By David Camfield
Winnipeg Free Press
August 20, 2011
Plenty of evidence suggests otherwise. Much has changed in the world of work in recent decades. However, the basic realities that have led many workers to form unions haven't gone away.
One is that workers who bargain as a group with their employer about wages, benefits and rights on the job have more power than if they negotiate individually. That's why unionized workers make seven to 14 per cent more than comparable workers who aren't unionized. This advantage is greatest for those who need it most, women, visible minorities, young people and others who are more likely to be lower paid.
Unionized workers are also much more likely to have a workplace pension plan as well as medical and dental benefits.
Something else that hasn't changed is the interests of employers and workers aren't the same, and employers have a lot more power in the workplace and in society. Unions are still the main organizations workers have to defend their independent interests.
But unions are facing major challenges. Most public sector workers remain unionized. However, the union presence among private sector workers continues to decline. In 2010, only 17.5 per cent of private sector workers were covered by a union collective agreement, continuing the decades-long shrinkage from a high of about one in three. This decline has been driven by the loss of jobs in unionized companies and the creation of many new jobs by non-unionized firms.
Another challenge is visible minorities -- who make up a growing proportion of the population -- are unionized at a lower rate than white workers.
The belief that unionized public sector workers are somehow responsible for higher government deficits is also a challenge. There is no evidence to support this idea -- the main cause is the global economic crisis, which reduced revenue at the same time the federal government engaged in stimulus spending to avert an even-deeper recession. But governments intent on attacking public services in the name of cost-cutting are only too glad to see unions cast in a negative light.
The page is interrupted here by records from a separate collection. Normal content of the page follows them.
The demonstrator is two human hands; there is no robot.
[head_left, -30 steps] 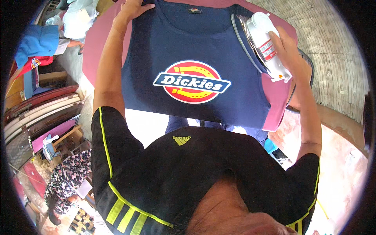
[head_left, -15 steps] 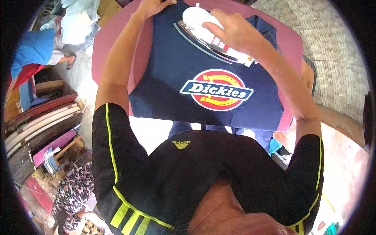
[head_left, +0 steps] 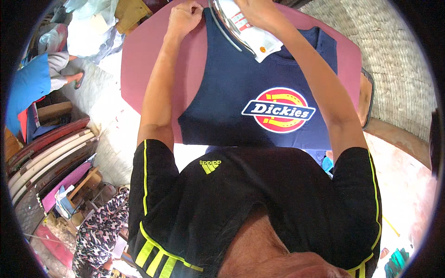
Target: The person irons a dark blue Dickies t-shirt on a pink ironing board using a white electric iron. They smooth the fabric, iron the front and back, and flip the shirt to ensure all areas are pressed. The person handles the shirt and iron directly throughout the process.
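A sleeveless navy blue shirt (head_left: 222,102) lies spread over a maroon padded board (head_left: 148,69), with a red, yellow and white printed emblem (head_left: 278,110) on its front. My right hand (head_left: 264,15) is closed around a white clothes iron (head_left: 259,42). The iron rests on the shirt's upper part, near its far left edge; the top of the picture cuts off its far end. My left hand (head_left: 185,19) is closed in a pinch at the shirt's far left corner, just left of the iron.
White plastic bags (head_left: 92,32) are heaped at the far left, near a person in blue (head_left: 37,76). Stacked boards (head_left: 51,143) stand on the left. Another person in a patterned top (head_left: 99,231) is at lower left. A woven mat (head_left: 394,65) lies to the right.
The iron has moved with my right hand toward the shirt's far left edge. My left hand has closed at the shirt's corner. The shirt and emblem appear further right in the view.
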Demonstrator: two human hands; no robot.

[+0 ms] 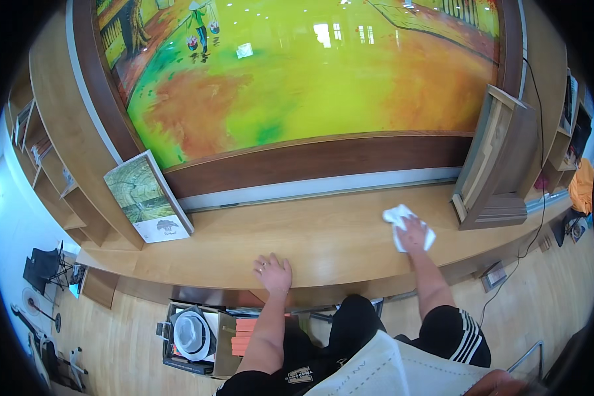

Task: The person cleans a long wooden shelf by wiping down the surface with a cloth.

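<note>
My right hand (414,235) presses a white cloth (400,215) onto the wooden shelf top (323,241), toward its right side. The cloth is crumpled and shows past the fingers on both sides. My left hand (273,274) rests flat at the shelf's front edge, fingers spread, with a ring on one finger and nothing held. To the right of the cloth stands a brown wooden frame-like piece (498,158), leaning on the wall side. At the shelf's left end a box or large book (149,198) with a green picture leans upright.
A large glossy painting (310,86) in a dark frame rises behind the shelf. A black cable (542,165) hangs down on the right. Below the shelf, a crate (178,360) holds a white round object (193,333), beside orange boxes (243,336). Cubby shelves (59,178) stand left.
</note>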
Some workers question the relevance of unions because many unions, faced with more aggressive employer demands, have been losing ground in recent years. "You don't need a union to go backwards," is an old union saying. When union leaders accept employer demands for concessions -- giving up past gains -- without a fight, some workers inevitably wonder if the union matters. This attitude can be reinforced when union officials don't encourage the widest possible democratic participation in union affairs.
In short, unions are vitally important but face daunting challenges. To meet them more effectively, unions need to start to change in significant ways. Unions can become stronger defenders of the common good by taking vigorous action to prevent ordinary people -- who didn't cause the economic crisis -- from being made to pay for it through job losses, reduced wages, weaker benefits, increasingly stressful work lives and fewer, lower-quality public services.
By forging closer relationships with immigrant communities and indigenous people -- from which growing numbers of wage earners will come in the years ahead -- unions can become more effective at taking up their issues on and off the job.
Increasing democratic membership control within unions can increase member participation and enhance the ability of workers to make gains through unions.
If unions start to change in these and other ways, they can become even more relevant to 21st century workers.
David Camfield teaches labour studies at the University of Manitoba. His book Canadian Labour in Crisis: Reinventing the Workers' Movement has recently been published by Fernwood Publishing.